Still laughing about the getting screamed at for not speaking Chinese to Mama. I'm afraid I haven't yet learned Chinese, either, LOL. :jester:
who tried to deny that it existed? since your comment was to me, i assume you meant me, and i didn't deny it's existence. i said that that poster's assumption was that every slight she felt she received was due to race only. i'm sorry for how your classmates treated you 20 years ago, but i was not one of those classmates, so don't take it out on me.in this country's history, yes....many grievous actions were committed against african american people. however....i didn't commit them, i wasn't born yet. my family didn't commit them (and even if they had, i was obviously not in a position to have anything to do with it, as again, i wasn't born yet). i don't agree with the things that happened in our country's history, but the descendants of those people, on either side, can only hold grudges or apologize for so long; someday, everyone responsible will be dead. i choose not to apologize personally for something that i have never done. that doesn't mean that racism doesn't exist, but people forget that racism isn't the basis for every slight, or that racism can go both ways.
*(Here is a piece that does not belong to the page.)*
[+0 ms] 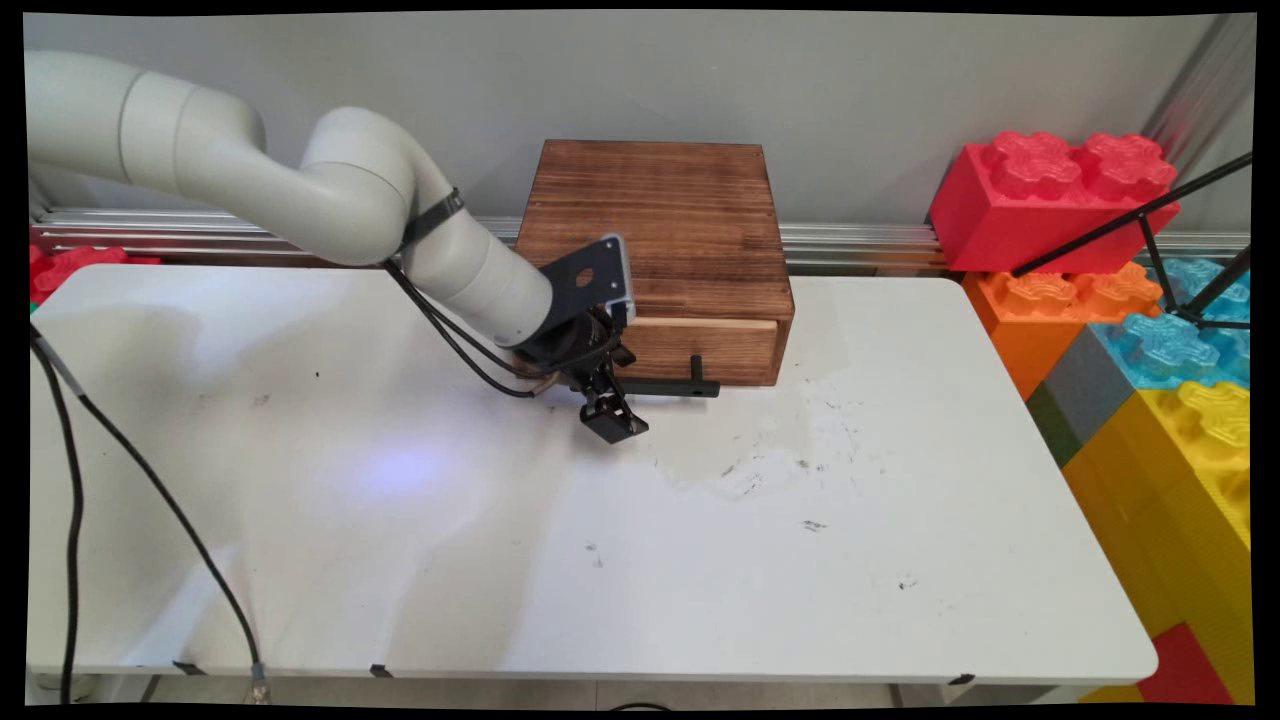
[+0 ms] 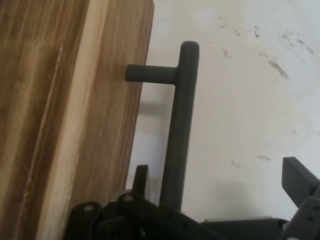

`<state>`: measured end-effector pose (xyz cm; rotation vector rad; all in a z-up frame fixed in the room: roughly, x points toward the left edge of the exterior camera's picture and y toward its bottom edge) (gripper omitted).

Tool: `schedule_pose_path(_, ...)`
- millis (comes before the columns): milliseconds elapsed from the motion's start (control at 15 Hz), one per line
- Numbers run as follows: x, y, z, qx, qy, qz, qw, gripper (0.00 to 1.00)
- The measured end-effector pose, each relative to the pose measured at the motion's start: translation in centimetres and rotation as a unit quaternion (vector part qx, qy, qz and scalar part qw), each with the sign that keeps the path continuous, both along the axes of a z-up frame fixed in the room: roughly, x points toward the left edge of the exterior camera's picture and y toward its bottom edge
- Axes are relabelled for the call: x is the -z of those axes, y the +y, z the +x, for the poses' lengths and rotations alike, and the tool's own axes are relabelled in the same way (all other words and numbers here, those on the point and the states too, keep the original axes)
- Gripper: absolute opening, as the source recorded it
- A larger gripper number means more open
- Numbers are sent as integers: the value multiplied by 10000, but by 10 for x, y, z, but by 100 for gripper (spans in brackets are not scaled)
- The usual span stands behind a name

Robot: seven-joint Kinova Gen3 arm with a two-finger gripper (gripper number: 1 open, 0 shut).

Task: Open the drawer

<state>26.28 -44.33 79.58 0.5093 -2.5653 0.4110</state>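
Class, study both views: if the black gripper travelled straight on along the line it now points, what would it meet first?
Probably the dark bar handle on the wooden drawer box. In the hand view the handle runs up between the open fingers, with the gripper at its near end. Depth is unclear, so the bar may pass between the fingers.

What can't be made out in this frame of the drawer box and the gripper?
- Handle: its left end is hidden behind the gripper in the main view and cut off by the linkage in the hand view.
- Drawer: its inside is not visible in either view.
- Wooden box: its left front is covered by the arm in the main view.
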Motion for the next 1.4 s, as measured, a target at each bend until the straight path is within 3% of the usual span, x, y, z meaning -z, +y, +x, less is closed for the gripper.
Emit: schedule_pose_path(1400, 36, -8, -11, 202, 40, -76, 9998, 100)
actually, the poster was trying to convey that even though she was once treated in that manner, that she does not go around expecting to be treated badly by everyone she meets...she was not pointing you are anyone else out...just stating her facts. you are only held accountable for your actions today...
Actually, the poster was trying to convey that even though she was once treated in that manner, that she does not go around expecting to be treated badly by everyone she meets...she was not pointing you are anyone else out...just stating her facts. You are only held accountable for your actions today...
And so it should be. Tomorrow's history will judge us by what we do today.
HoneyDew70
27 Posts
In the US, we are not a melting pot as you seem to think. We also refer to ourselves with the ancestral homeland hyphen American thing.
I have no problem with the rest of your post except a question about the highlighted section above. In the two examples you cited, "Swahili" and "Mogadishu" are your examples used. Were there only African names at your disposal?